# Reverberation time ?



## Guest (Aug 31, 2006)

Hello,

I've been using Room EQ Wizard for a little while and it has been very useful so far.

I'm wandering if I can measure RT60 reverberation time with this software ? I noticed the impulse response window, but can I can use it for this purpose.

Thanks a lot.


----------



## brucek (Apr 11, 2006)

The only reverb time decay graphs available in REW are the Low Frequency Spectral Decay graphs. RT60 is on the list to be added, but John says it has low priority and so may be a while. I don't know if he's included it in the next release...

brucek


----------



## Guest (Aug 31, 2006)

brucek said:


> The only reverb time decay graphs available in REW are the Low Frequency Spectral Decay graphs. RT60 is on the list to be added, but John says it has low priority and so may be a while.
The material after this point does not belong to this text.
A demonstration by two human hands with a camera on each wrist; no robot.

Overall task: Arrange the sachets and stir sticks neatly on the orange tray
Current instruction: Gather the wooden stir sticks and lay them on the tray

I don't know if he's included it in the next release...
> 
> brucek


Thanks a lot.

I suppose it should be possible to deduct the RT60 from the impulse response ?


----------



## JohnM (Apr 11, 2006)

Yes, a clean impulse response is all you need to generate RT60 information (or any other information about the room's acoustics), but there is a reasonable amount of processing involved to get from the impulse to the RT60 data.


----------



## Guest (Sep 3, 2006)

JohnM said:


> Yes, a clean impulse response is all you need to generate RT60 information (or any other information about the room's acoustics), but there is a reasonable amount of processing involved to get from the impulse to the RT60 data.


I had no clue it involves extra processing. I was tempted to examine the impulse response curve and to find the time position where it falls 60dB... not as simple as that apparently... too bad 

Thanks a lot! You made a really great program.


----------